What did I do to be so
Black and blue?

I’m white inside,
But that don’t help my case.
‘Cause I can’t hide
What is on my face,
Oh! What did I do to be so

Black and blue?

What stopped me, literally, in the middle of the road was the line: “I’m white inside, but that don’t help my case.”  I was floored, flabbergasted, flummoxed, and flapping my arms all at once in the little cabin of my vehicle, not knowing exactly what to do.  I was aware that many black entertainers had disparaged Satchmo as being an Uncle Tom or too friendly with whites in the heart of Jim Crow America.  Nevertheless, I was very fond of Pops, whose ubiquitous sweaty brow and oft caricatured soppy white handkerchief and unique gravely swoon and strong white teeth and bulging brown eyes were the thrill of audiences across the globe.  How could this man, whom I was told I could perfectly imitate in high school and college after he had passed away, allow his trumpeter’s lips mouth such an ostensibly self-deprecating line?

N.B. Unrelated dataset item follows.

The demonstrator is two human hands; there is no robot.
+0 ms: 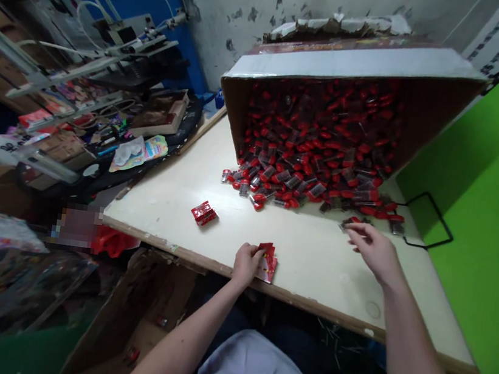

I found myself becoming quite angry as I listened to the CD over and over again until I finally made it to a parking space at my place of employment and practically ran to my office to surf the Internet all about this gruesome folly.  I had gotten upset because the audience, which I assumed was predominantly white, thunderously applauded the song as if they were impervious to its tragic meaning.  I read and reread the entire lyrics and discovered the wonderful story of another musician I had loved in old movies and had just seen recently in Stormy Weather and a documentary about black bands during the Harlem Renaissance, namely Fats Waller.

Waller had a countenance that could just make you break out in instantaneous laughter and you didn’t know why.  He was a gifted pianist with a knack for one-liners and for songs that could make you laugh uproariously or cry like a newborn baby!  I came to feel that the song must have been partly written in jest, with a tinge of sarcasm or an ironic flair, yet intentionally and glaringly heartrending as a depiction of internalized racism.  It was one of those Ah, ha, moments for me that softened my bitterness as I took some time to watch clips of Satch and Fats and Ella and Mahalia and Lena and the Duke and Count and. . . .

It’s no wonder that, during the 1950s and 1960s, the period of the classic Civil Rights Movement, many black musicians joined together to raise money for the cause.  They had been and were still enduring a vicious system of structural racism that the ordinary citizen had resigned themselves to and called home.  They fought it tooth and nail, and would not let it drag them down into the quagmire of fatalism and self-hatred.  Rather, they repeatedly bucked the system and their music, while shortly winning the hearts of their white audiences, continually threw daggers at the heart of bigotry and ignorance.

As I watched the final clip of the aged Louie singing “Mack the Knife,” tears welled up in my eyes and my posture improved and I was compelled within myself to challenge those artists of yesteryear who belittled him as a buffoon, like the character Steppin Fetchit or Buckwheat of The Little Rascals fame.  I now saw a very generous man who had lived through a lot and who had become a gentle soul in spite of a system that could make anybody embittered or suicidal or diffident.  Mr. Armstrong had straitened my back—disallowing anyone to bring me so low as to feel humiliated, inferior, or broken.  What a wonderful world!